Although we have come a long way in the fight against COVID-19, the only thing that will alter the course of the pandemic decisively is a genuine act of global solidarity. The science and health-care communities have mobilised on a scale never before seen in our lifetime, taking the fight to a deadly virus that is still sweeping the world and leaving a trail of personal loss and economic devastation in its wake.
This unprecedented global response has led to the development of multiple highly effective vaccines in record time, allowing for more than two billion doses to have been administered globally as of this writing. AstraZeneca has contributed 500 million doses to this global effort.

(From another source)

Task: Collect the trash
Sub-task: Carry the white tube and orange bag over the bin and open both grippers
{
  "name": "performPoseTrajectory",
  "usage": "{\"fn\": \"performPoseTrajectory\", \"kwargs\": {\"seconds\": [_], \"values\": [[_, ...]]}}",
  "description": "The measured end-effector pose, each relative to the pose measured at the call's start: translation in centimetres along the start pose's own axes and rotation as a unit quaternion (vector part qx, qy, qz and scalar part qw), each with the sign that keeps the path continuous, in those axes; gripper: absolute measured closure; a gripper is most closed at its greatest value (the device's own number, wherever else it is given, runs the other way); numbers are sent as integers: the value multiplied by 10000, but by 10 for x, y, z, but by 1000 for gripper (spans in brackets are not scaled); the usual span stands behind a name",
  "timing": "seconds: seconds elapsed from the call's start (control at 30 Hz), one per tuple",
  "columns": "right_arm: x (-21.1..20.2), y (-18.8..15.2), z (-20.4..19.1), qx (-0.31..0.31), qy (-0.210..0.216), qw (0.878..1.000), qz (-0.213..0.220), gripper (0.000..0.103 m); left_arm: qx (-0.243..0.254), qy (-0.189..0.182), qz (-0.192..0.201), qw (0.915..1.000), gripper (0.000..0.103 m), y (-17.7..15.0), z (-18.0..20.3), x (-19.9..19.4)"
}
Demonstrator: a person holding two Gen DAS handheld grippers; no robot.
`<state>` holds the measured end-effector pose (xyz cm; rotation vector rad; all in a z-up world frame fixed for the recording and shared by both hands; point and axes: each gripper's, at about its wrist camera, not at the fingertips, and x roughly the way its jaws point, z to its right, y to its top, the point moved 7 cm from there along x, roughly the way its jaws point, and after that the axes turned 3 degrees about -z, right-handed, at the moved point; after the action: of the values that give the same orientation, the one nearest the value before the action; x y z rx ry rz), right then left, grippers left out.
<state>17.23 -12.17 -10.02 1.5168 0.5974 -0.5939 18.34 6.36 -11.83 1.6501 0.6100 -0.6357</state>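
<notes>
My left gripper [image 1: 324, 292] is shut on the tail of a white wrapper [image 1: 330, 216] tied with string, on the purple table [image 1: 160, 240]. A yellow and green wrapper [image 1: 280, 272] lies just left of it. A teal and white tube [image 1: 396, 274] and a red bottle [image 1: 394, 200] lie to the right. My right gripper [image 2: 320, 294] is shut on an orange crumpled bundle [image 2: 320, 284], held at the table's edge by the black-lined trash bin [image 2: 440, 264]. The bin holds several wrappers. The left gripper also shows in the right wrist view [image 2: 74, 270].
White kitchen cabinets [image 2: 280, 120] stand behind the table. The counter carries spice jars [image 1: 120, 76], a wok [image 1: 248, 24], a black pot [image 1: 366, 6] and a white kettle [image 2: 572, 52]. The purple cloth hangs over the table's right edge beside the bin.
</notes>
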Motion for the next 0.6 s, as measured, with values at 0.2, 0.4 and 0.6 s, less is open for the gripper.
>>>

The vaccination effort has been nothing short of extraordinary. Thousands of lives are being saved every day as a result of urgent and committed global collaboration. But while some countries have begun to breathe a sigh of relief and imagine a post-pandemic world, the overwhelming majority of the world’s population remains unprotected.
Death rates remain unacceptably high, and the continued spread of the virus threatens the progress we have made. Our goal must be to eradicate COVID-19. That means reducing its incidence to zero everywhere, not just within the borders of specific countries. In the face of an evolving virus that will continue to acquire new mutations, a rise in cases anywhere threatens us all.
Moreover, despite our best efforts, the world’s poorest countries are still bearing the heaviest burden. The leaders of the International Monetary Fund (IMF), the World Bank, the World Health Organization (WHO), and the World Trade Organization (WTO) have noted the world is increasingly at risk of creating a two-track pandemic, with richer countries getting quick access to vaccines while the poorest are left behind.
At AstraZeneca, we have always viewed the pandemic as a global challenge, which is why we have already shipped our vaccine to more than 160 countries. Moreover, when we established our partnership with the University of Oxford to develop the vaccine, we decided to provide it at no profit, because our top priority was to protect global health.
It has now been one year since we became the first vaccine producer to commit to the Gavi COVAX Advance Market Commitment, a global initiative to impel manufacturers to produce enough doses to protect developing countries. COVAX is a unique coalition.
Anchored in a shared commitment to science, innovation, and collaboration, it is driven by a desire to fight the pandemic in the fairest and fastest way possible.
But this collective effort is not nearly enough given the work that still lies ahead of us. To vaccinate the entire world as quickly as possible, international organisations, governments, health leaders, industry, and civil society must do more.
The IMF and others have called on the governments of advanced economies to contribute US$50 billion more to the global vaccination drive. Vaccine donations are also needed. In recent weeks, Japan, Spain, Sweden, and the United States (US), among others, pledged more doses to COVAX, but unlocking additional supplies will require continued work with other governments.
Those of us in the private sector need to devise new ways to ensure that vaccines are reaching those in need. The waiver of intellectual-property rights under the Agreement on Trade-Related Aspects of Intellectual Property Rights (TRIPS) is not, as some have suggested, a quick fix to immediately increase the supply of vaccines.
In fact, this approach will take many months to yield any extra doses, which is far too late for millions of people in underserved communities.
We have set out a different approach, similar to what WTO Director-General Ngozi Okonjo-Iweala has called a “third way.” Our model at AstraZeneca rests on our not-for-profit pricing commitment and technology transfers. This offers a way not only to scale up production immediately, but to do so to consistently high safety and efficacy standards globally.
We have built more than a dozen regional supply chains around the world, both relying on our own manufacturing capacity and sharing our know-how with more than 20 partners. Each will now be fully equipped to start adding to our total output. We know from our own experience how important these forms of collaboration are.
Many attempts to produce more vaccines will face technical, logistical, and even political obstacles, especially where expertise is limited, or trade restrictions create ripple effects through supply chains. But whatever the hurdles, close cooperation can overcome them.
A year ago, many world leaders came together in solidarity and established the COVAX facility to help distribute vaccines to the entire world.
We hope the next phase in the journey will be marked by even greater ambition and collaboration.
We still need to reach billions of people, and the world is counting on us to deliver.